**BRIEF**
Below are some records; quote exactly the lines from the one that contains "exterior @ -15" through the one that contains "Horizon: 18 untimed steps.", inclusive, and no others.

**DATA**
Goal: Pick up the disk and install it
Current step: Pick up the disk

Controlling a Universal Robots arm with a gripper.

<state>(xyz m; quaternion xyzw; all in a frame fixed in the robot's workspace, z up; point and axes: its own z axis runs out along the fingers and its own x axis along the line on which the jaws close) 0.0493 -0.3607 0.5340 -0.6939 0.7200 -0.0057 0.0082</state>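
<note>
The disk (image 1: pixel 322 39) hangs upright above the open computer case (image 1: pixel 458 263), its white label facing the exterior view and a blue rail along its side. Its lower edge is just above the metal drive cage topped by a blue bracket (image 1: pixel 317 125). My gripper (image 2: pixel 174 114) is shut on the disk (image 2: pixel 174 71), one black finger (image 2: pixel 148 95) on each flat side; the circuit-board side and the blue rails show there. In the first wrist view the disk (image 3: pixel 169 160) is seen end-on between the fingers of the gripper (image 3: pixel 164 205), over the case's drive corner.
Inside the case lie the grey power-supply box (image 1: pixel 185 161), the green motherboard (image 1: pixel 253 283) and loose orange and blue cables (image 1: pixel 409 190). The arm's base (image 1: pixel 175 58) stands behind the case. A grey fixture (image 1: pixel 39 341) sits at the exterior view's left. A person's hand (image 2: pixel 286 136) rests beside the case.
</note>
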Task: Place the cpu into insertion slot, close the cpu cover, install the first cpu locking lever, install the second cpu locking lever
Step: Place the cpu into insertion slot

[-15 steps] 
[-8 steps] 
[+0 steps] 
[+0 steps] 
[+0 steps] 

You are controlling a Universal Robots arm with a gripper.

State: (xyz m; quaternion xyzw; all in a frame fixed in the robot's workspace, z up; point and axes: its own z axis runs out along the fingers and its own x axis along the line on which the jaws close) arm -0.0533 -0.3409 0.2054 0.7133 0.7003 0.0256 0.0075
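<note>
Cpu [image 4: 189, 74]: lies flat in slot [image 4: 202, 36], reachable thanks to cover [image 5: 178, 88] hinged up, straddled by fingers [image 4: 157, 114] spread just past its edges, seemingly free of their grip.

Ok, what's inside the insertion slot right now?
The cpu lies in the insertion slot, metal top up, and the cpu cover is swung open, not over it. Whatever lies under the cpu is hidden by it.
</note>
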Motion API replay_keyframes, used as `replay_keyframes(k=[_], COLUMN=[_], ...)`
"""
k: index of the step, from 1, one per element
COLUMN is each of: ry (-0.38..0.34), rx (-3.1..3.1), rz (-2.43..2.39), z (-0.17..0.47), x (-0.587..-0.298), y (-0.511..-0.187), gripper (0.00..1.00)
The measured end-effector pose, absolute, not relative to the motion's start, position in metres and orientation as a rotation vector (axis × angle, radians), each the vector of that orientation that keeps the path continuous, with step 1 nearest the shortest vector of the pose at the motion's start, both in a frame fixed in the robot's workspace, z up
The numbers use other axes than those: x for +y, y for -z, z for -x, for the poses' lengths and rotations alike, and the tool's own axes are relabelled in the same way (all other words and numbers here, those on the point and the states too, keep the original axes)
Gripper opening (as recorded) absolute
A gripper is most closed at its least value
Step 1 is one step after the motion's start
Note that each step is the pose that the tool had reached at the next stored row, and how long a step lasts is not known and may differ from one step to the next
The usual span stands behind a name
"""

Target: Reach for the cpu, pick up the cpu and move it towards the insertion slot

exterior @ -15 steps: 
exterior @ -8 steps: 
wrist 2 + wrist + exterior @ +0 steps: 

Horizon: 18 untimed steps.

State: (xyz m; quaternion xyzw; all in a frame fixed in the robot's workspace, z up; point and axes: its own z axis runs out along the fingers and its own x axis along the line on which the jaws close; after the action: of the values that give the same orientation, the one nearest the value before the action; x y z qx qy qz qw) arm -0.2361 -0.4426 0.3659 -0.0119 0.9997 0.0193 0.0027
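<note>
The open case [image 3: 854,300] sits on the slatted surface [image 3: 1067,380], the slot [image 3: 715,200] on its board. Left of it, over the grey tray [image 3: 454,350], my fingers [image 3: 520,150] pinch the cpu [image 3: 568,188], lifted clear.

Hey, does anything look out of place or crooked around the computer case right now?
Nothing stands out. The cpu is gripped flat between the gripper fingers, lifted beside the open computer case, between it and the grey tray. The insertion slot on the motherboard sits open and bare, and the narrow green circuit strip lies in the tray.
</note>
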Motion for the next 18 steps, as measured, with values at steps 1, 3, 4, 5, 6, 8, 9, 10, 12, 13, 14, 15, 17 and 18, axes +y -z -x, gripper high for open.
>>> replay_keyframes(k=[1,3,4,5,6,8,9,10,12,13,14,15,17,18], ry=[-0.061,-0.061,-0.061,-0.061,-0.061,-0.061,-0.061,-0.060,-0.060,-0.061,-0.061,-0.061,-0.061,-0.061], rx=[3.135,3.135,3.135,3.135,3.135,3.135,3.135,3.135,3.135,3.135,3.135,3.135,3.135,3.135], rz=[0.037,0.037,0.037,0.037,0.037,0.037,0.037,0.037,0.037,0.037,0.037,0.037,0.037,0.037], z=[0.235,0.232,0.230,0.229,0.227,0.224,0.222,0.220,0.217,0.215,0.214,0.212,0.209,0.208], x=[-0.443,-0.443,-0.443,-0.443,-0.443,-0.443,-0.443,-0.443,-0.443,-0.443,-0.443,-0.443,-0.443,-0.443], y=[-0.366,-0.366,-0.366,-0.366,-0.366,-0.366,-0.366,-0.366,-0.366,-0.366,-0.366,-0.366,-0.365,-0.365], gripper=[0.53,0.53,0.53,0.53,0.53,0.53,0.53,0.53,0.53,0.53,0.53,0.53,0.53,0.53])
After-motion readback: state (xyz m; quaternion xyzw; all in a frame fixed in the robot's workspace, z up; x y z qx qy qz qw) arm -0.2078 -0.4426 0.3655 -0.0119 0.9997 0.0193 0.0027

**EXERCISE RESPONSE**
exterior @ -15 steps: 
exterior @ -8 steps: 
wrist 2 + wrist + exterior @ +0 steps: 

Horizon: 18 untimed steps.

This completes the response.